Благочестивый инок не мог удержать слез своих. Он положил обе руки на голову Эммы и молился о ней…
Едва кончился обряд миропомазания и Эмма причастилась св. тайн, когда тихо вошла в комнату Фанни и со слезами упала у ног своей подруги.
— Неужели и дедушка приехал с тобою? — спросила Эмма беспокойно.
— Нет, я одна.
— Слава богу! я не дождусь его, если он приедет завтра… Сядь здесь, подле меня, Фанни; подвинь мои кресла сюда, поближе к окну.
Все оставили комнату; Фанни села подле своей подруги.
— Фанни! дай мне свою руку. Счастлива ли ты, Фанни, с твоим Теобальдом?
— О, милый друг мой!
— Фанни! если старик мой не переживет моей смерти — будь матерью братьев моих…
— Живи, милый друг, подумай о нас!
— Нет! земное уже исчезло для глаз моих… Но, Фанни, посмотри — мои взоры — темнеют, — кажется, это верховую лошадь ведут по двору… Он едет куда-нибудь! Еще раз увидеть его… Фанни! пошли к Полю кого-нибудь сказать, что я желала бы видеть его, поговорить с ним…
XVIII
Молодой князь был в своей комнате, совсем одетый для прогулки. Другой какой-то молодой человек стоял подле него. Они смеялись и разговаривали друг с другом.

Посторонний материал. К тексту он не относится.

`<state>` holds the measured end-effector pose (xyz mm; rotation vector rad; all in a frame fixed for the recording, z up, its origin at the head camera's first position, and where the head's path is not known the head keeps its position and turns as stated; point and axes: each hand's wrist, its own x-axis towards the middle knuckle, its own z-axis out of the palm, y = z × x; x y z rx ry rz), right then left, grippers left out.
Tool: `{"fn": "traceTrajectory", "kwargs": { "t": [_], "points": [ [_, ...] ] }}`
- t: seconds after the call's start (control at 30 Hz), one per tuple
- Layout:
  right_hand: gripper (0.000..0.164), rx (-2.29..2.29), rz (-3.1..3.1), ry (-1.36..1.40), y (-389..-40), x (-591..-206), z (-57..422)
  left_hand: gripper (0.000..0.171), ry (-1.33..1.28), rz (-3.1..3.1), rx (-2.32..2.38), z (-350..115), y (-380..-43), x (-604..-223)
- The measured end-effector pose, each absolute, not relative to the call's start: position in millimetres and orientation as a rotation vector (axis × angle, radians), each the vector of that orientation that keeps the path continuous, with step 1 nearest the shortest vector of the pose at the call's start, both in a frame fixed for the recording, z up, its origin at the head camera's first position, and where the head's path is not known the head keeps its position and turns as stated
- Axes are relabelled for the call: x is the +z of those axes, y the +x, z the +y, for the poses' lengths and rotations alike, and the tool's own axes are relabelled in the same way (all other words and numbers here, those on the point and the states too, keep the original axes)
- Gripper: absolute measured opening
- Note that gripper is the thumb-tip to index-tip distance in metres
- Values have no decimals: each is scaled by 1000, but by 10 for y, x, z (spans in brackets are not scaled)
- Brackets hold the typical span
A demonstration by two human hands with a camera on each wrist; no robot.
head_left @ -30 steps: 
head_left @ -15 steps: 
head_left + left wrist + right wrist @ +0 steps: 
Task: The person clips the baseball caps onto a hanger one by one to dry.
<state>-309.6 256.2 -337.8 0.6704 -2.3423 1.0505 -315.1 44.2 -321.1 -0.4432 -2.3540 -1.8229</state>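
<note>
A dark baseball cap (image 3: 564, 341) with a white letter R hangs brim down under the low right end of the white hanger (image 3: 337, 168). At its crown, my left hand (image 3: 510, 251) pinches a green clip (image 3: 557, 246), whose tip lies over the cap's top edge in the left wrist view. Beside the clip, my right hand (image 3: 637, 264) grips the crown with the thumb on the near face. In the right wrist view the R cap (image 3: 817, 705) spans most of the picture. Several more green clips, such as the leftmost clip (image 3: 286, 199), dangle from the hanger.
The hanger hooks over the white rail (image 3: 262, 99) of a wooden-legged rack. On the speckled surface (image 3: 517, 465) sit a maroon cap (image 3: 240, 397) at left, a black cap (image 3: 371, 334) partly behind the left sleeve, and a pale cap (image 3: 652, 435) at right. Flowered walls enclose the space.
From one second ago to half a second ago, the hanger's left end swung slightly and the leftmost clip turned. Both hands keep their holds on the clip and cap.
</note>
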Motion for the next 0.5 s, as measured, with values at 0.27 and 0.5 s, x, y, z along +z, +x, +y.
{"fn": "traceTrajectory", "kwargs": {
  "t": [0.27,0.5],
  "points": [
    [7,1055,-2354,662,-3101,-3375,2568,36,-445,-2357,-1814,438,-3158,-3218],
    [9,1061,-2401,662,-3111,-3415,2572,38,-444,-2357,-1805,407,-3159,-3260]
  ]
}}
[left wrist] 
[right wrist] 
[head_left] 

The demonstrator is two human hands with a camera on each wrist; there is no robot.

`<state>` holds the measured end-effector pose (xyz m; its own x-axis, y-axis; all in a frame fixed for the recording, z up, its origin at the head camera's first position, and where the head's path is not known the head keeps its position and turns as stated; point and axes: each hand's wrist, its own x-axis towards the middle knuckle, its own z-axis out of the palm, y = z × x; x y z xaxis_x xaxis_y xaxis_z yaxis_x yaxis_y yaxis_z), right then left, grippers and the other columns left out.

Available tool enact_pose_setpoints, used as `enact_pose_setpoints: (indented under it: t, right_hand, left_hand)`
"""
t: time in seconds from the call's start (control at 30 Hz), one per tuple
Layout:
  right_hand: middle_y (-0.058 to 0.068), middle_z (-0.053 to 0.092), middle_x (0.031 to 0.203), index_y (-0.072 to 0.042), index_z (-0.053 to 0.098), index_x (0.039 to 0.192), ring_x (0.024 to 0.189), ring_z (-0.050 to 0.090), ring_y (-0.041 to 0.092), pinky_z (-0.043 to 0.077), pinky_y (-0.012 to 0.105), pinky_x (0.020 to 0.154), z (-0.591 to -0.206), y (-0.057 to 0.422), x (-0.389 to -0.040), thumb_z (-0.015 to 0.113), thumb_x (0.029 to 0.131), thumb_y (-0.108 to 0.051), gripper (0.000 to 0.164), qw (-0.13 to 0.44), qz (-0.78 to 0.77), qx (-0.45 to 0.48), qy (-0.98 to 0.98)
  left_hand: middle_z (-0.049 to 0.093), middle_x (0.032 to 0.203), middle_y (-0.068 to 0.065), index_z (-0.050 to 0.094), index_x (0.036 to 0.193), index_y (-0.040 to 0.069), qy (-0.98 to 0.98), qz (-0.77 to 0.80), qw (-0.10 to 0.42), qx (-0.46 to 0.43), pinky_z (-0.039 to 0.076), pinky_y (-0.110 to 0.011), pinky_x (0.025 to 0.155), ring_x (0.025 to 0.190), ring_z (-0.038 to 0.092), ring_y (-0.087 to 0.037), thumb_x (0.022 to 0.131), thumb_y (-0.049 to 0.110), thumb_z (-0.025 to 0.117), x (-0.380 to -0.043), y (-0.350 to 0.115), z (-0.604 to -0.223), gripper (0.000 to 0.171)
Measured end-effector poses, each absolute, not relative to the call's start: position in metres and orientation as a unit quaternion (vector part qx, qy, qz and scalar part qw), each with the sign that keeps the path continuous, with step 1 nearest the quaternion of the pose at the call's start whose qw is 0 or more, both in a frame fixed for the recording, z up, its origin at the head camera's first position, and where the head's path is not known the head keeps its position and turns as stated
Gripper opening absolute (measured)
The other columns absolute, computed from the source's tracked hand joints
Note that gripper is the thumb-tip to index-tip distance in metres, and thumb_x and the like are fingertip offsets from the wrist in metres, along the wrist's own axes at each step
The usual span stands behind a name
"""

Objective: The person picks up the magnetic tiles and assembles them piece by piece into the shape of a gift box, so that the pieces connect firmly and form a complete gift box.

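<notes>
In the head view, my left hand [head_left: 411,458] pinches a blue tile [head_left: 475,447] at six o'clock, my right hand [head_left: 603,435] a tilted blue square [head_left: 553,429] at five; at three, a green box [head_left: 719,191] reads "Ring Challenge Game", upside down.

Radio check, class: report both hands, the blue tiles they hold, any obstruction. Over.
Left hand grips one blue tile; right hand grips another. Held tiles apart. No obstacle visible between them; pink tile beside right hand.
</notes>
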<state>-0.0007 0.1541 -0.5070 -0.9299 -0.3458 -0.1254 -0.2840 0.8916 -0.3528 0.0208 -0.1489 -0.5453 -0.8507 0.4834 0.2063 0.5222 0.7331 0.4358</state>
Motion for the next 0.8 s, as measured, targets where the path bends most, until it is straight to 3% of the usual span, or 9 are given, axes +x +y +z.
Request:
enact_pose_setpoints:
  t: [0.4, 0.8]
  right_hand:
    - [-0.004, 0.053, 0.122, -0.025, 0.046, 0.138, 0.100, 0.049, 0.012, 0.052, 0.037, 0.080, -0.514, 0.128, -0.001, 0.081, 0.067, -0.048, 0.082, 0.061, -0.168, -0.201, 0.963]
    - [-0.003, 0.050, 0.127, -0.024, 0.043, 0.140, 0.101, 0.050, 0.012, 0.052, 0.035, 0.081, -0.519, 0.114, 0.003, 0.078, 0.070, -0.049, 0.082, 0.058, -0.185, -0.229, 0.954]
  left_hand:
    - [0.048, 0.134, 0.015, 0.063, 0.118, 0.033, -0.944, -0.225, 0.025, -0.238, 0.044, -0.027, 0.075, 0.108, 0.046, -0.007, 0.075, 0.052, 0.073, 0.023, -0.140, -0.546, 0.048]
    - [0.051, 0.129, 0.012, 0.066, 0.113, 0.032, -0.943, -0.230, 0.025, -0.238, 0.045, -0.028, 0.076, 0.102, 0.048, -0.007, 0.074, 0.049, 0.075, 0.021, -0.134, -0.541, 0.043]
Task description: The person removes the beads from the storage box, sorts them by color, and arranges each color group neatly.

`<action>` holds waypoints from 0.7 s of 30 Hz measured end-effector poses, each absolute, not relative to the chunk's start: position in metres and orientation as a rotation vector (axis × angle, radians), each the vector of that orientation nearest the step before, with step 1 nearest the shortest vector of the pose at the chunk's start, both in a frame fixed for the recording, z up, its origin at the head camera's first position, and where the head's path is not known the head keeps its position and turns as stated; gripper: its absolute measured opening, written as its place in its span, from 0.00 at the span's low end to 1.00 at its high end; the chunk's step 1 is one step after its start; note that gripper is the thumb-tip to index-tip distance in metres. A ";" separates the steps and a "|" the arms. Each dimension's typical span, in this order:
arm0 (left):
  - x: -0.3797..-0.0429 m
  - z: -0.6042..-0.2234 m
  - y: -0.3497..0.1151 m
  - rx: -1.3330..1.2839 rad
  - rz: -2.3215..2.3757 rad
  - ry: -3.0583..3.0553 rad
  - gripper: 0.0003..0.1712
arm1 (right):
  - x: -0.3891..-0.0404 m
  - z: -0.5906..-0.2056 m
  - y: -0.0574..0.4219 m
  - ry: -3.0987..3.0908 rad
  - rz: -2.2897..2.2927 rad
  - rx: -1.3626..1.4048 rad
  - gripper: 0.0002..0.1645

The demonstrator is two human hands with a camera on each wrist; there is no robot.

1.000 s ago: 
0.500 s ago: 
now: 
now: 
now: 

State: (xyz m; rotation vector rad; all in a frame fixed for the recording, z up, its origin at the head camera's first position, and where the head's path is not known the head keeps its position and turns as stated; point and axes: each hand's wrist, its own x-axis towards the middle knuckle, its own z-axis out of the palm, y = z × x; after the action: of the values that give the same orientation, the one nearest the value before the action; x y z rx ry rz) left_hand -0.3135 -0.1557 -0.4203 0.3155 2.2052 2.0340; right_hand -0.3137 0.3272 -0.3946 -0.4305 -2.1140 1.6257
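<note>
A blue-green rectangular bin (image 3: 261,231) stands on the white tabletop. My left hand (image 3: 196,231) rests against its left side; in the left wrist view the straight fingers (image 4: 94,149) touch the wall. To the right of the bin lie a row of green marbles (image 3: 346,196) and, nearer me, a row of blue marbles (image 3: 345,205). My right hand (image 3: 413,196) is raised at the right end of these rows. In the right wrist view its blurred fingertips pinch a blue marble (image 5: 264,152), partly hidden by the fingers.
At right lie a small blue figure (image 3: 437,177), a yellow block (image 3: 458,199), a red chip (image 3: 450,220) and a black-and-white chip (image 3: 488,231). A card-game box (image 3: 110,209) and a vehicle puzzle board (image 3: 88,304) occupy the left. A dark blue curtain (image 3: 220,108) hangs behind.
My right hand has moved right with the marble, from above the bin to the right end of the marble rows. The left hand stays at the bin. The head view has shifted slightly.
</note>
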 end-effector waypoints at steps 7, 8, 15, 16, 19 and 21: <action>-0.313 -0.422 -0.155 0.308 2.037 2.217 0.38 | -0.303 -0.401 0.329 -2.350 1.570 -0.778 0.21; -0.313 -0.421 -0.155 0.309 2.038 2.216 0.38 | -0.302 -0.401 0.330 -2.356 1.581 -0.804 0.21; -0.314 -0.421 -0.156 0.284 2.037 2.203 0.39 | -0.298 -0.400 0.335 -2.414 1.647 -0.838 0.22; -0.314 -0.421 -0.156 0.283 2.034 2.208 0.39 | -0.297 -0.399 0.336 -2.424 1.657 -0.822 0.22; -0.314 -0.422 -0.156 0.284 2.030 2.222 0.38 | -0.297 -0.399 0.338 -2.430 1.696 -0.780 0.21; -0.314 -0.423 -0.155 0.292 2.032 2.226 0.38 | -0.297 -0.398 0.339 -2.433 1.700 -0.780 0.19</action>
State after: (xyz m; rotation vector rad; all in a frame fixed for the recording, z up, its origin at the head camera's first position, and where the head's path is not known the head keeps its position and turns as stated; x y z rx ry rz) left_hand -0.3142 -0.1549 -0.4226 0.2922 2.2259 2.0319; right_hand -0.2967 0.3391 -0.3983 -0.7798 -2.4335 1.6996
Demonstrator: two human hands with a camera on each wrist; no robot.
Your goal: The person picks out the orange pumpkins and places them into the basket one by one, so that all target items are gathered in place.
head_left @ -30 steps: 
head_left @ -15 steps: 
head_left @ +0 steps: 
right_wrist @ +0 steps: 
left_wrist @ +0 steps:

— Время проходит, Поль, нас ждут; поторопись! готова ли твоя лошадь? Какой ты неразвязный! Все как будто прежняя дурь осталась в твоей голове!
Вошел лакей княгини.
— Что ты?
— Барышня Эмма Ивановна приказала вас просить к себе поскорее; ей, приказала сказать, крайняя нужда видеться с вами.
— Что такое, Поль? Какая барышня Эмма Ивановна?
— Компаньонка маменьки.
— Да что у тебя с ней за дела? Поль! что это такое?
Молодой князь покраснел от двусмысленного взора своего товарища.
— Вздор! я тебя не отпущу. Что за ребячество! что за любовь в домашнем уголке! что за романы!
— Ничего; оставь свои глупые подозрения.
— Ну! так вели сказать ей…
— Она опять больна, говорят? — спросил князь у лакея.
— Очень, говорят, нездорова, ваше сиятельство.
— Ну, так ты что за лекарь? Вздор! Если и были какие-нибудь сплетни, приедешь еще и тогда можешь прощаться и плакать.
— Да разве она очень нездорова?
— Не могу знать, ваше сиятельство.
— Чего тут толковать! Скажи, что ты уехал. Человек! поди, скажи, что ты не застал уже князя. Не правда ли, Поль?